Defendants JOHN DOES 1-10, JANE DOES 1-10, DOE PARTNERSHIPS 1-10, DOE CORPORATIONS 1-10, ROE “NON-PROFIT” CORPORATIONS 1-10, A ROE GOVERNMENTAL ENTITIES 1-10 are sued herein under fictitious names for the reason that their true names and identities are presently unknown to plaintiffs except that they are connected in some manner with the named defendants and/or were the agents, servants, employees, employers, representatives, coventurers, associates, vendors, vendees, suppliers, manufacturers, subcontractors or contractors and/or owners, lessees, assignees, licensees, designers or engineers of the named defendants and/or were in some manner presently unknown to plaintiffs engaged in the activities alleged herein and/or were in some manner responsible for the losses or damages to plaintiffs; and/or manufactured and/or designed and/or placed on the market a product which was defective, which defect was a proximate cause of losses or damages to plaintiffs; and/or installed and/or inspected and/or maintained and/or repaired and/or controlled some object or product in a negligent manner, which negligence was a proximate cause of losses or damages to plaintiffs; and/or conducted some activity in a negligent manner, which negligent conduct was a proximate cause of losses or damages to plaintiffs and/or was in some manner related to the named defendants; and plaintiffs pray leave to amend this complaint to insert therein their true names, identities, capacities, activities and/or responsibilities when the same are ascertained.

553 F. Supp. at 382. The court held that the “language in the complaint is designed to cover every possible entity who could in any way be liable for the damages alleged, and is not sufficiently specific to give a clue as to whom it pertains.”Id.

[7] At oral argument, counsel for plaintiffs asserted that the gravamen of the unfair insurance practice count is that State Farm and the Does were dilatory in processing the claim.
[8] We must also reject State Farm’s contention that the Does should be disregarded because they are not “indispensable” parties. “Even though a party is merely proper, as, for example, a joint tortfeasor, if in fact he has been joined, that party’s citizenship must be considered.” 13B Federal Practice § 3606, at 413 (2d ed. 1984).
[9] See Reasoner v. Aetna Life Insurance Co., 600 F. Supp. 278
(S.D.Cal. 1984); Colonial Life Accident Insurance Co. v. Superior Court, 31 Cal.3d 785, 183 Cal.Rptr. 810, 647 P.2d 86
(1982); Palmer v. R.L. Kautz Co., 141 Cal.App.3d 155, 190 Cal.Rptr. 139 (1983); Johnson v. Threats, 140 Cal.App.3d 287, 189 Cal.Rptr. 447 (1983). We are advised that the Palmer
decision has been ordered “de-published” by the California Supreme Court. We have been unable to find any published report of that action and, in any event, have not been apprised as to the jurisprudential significance of de-publication.

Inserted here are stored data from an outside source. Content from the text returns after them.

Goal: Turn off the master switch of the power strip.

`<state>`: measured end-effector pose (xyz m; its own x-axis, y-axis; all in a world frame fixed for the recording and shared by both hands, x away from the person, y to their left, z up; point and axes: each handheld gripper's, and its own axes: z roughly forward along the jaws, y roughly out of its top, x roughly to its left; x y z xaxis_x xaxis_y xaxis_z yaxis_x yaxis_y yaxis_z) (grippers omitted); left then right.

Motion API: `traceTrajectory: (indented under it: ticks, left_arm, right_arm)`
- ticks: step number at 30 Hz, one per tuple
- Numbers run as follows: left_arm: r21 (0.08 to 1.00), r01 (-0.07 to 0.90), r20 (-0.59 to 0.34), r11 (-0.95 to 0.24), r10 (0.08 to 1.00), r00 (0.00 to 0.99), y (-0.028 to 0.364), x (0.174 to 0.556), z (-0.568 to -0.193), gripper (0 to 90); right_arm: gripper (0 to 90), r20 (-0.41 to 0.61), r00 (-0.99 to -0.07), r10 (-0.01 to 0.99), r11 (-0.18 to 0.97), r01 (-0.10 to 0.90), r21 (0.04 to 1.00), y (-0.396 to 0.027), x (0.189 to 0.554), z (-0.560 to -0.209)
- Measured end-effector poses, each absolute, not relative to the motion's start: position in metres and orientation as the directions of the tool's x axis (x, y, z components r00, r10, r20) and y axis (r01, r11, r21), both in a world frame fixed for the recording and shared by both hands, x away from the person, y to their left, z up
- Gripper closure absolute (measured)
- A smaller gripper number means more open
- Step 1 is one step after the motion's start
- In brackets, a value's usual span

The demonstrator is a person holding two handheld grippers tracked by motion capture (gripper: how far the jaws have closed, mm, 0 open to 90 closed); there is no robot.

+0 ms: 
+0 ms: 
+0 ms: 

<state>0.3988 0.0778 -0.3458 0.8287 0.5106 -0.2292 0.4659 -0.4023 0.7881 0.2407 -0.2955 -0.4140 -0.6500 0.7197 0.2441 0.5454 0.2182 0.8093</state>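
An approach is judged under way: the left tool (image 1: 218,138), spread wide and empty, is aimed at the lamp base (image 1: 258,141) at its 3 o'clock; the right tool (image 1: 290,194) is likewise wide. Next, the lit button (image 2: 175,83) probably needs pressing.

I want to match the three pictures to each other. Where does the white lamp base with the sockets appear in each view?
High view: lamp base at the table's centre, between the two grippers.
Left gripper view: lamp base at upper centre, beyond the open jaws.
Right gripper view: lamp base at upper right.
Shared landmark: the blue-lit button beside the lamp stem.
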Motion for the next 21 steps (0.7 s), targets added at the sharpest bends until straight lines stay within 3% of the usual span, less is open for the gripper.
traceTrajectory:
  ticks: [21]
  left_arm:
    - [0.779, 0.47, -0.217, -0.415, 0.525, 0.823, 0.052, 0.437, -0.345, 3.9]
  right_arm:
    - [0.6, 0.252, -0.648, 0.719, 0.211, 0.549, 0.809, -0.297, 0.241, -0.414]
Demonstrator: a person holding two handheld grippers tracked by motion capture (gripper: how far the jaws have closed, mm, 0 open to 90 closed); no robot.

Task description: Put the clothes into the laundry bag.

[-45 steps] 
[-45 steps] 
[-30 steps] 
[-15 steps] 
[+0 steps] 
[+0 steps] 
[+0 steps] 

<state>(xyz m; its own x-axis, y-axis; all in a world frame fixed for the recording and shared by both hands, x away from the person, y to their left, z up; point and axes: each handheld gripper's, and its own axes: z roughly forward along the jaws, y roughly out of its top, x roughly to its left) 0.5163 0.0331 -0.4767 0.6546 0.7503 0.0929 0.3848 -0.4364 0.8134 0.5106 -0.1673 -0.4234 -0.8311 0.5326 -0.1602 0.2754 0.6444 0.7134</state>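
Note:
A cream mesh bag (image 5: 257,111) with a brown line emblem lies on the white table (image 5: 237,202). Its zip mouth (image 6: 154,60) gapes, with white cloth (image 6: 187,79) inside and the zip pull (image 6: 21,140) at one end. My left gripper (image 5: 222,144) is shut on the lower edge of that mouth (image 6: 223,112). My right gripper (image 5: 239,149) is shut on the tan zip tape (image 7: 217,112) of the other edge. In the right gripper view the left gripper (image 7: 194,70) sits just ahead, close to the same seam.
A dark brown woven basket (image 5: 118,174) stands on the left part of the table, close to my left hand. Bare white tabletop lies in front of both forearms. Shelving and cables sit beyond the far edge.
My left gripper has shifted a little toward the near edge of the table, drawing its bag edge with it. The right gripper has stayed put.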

[10] In a related vein, we must also reject State Farm’s contention that because under Pennsylvania law — which they contend governs this controversy — no such cause of action is recognized (a fact plaintiffs concede), there is no colorable legal basis for the Doe claims. A federal court cannot engage in a choice of law analysis where diversity jurisdiction is not first established. Again, the result might be different were there no colorable basis for the plaintiffs’ suggested choice of law, but such is not the case here.

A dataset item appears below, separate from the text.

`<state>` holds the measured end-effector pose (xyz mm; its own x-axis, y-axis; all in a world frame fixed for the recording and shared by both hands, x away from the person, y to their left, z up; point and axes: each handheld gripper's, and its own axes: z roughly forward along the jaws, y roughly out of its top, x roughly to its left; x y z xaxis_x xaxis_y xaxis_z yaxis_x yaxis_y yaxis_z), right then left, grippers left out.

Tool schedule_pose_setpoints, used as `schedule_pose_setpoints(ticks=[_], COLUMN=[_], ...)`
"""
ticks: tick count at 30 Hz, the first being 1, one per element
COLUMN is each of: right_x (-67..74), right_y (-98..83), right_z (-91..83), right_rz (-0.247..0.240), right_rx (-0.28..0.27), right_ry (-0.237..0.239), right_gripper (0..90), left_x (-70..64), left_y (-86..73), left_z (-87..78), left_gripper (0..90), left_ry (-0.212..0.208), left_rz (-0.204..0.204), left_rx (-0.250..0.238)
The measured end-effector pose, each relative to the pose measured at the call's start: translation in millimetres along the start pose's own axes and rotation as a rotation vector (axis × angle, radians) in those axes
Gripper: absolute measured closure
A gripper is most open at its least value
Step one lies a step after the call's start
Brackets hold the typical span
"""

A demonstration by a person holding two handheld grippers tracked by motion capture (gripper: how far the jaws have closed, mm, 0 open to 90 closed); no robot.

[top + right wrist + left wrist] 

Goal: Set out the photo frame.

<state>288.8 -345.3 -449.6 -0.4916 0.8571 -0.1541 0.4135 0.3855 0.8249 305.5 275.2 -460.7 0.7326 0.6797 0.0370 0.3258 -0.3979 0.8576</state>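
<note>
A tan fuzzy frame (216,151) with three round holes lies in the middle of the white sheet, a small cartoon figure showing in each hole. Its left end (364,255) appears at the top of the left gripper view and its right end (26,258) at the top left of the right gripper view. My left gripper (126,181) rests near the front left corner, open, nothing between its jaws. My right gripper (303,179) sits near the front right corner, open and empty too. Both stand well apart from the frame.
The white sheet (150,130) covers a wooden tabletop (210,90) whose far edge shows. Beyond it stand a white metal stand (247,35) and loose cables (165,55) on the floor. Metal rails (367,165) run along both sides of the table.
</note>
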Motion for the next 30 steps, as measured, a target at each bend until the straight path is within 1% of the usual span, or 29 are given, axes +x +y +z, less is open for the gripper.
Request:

[11] At oral argument counsel for plaintiffs conceded that there was no basis in fact for the additional allegation, contained in the complaint’s introductory paragraph, that some of the Does were involved in the sale of the policy.
[12] The district court in Los Angeles did indicate that were it to have ruled on plaintiffs’ motion to amend the complaint, it would have denied it. State Farm argues that this amounts to a determination that there was no factual basis for the claims against Johnson and McMahon. Unfortunately, the judge did not make any findings and did not give his reasoning.

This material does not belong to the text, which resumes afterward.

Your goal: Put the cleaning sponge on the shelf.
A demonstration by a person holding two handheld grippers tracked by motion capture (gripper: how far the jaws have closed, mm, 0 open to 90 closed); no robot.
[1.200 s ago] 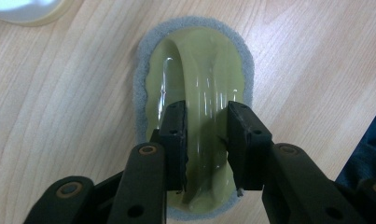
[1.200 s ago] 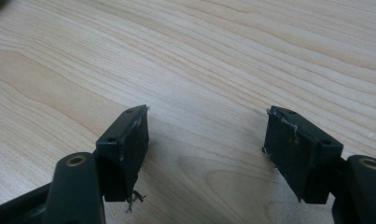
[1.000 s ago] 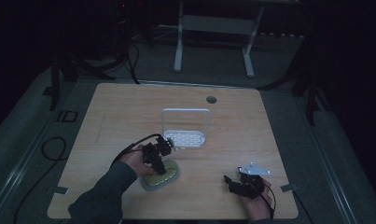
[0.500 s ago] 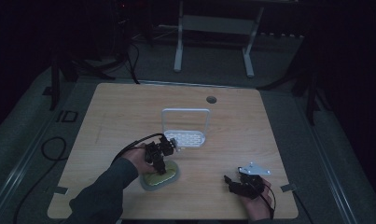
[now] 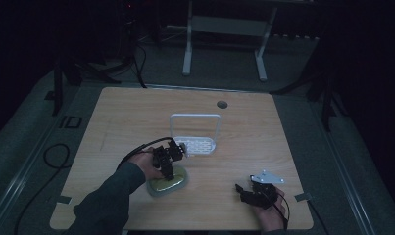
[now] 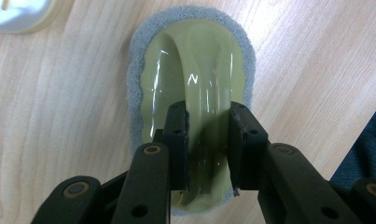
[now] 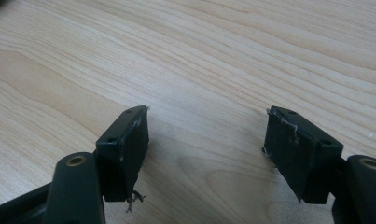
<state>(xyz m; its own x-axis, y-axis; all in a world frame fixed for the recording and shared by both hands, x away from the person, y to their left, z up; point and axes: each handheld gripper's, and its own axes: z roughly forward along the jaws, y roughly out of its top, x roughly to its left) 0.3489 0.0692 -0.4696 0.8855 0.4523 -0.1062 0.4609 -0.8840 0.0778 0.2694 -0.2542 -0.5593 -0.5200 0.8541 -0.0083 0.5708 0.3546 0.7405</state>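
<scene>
A scrubber (image 5: 171,186) lies flat on the table's near left: a glossy yellow-green plastic top (image 6: 195,60) with a raised handle ridge, on a grey sponge pad. My left gripper (image 5: 166,172) points down onto it. Its jaws have just been closing, and the gripper (image 6: 208,116) now stands shut with both pads against the sides of the ridge. My right gripper (image 5: 244,192) rests low at the near right of the table. In its own view the right gripper (image 7: 206,123) is open over bare wood, with nothing between the pads.
A white tray with a tall wire frame (image 5: 195,142) stands just behind the scrubber; its corner (image 6: 17,14) shows in the left gripper view. The wooden table (image 5: 136,112) has a cable hole (image 5: 222,104) near its far edge. The room around is dark.
The left gripper's jaws have narrowed onto the scrubber's handle ridge. Both hands have kept their places.
</scene>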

[13] We have considered the other theoretical options available in the unusual procedural posture in which we find this case, such as remanding directly to the California state court, or routing our mandate through the federal district court in Los Angeles. This disposition, however, will best facilitate the physical transfer of the record without opening up the Pandora’s box of extraterritoriality.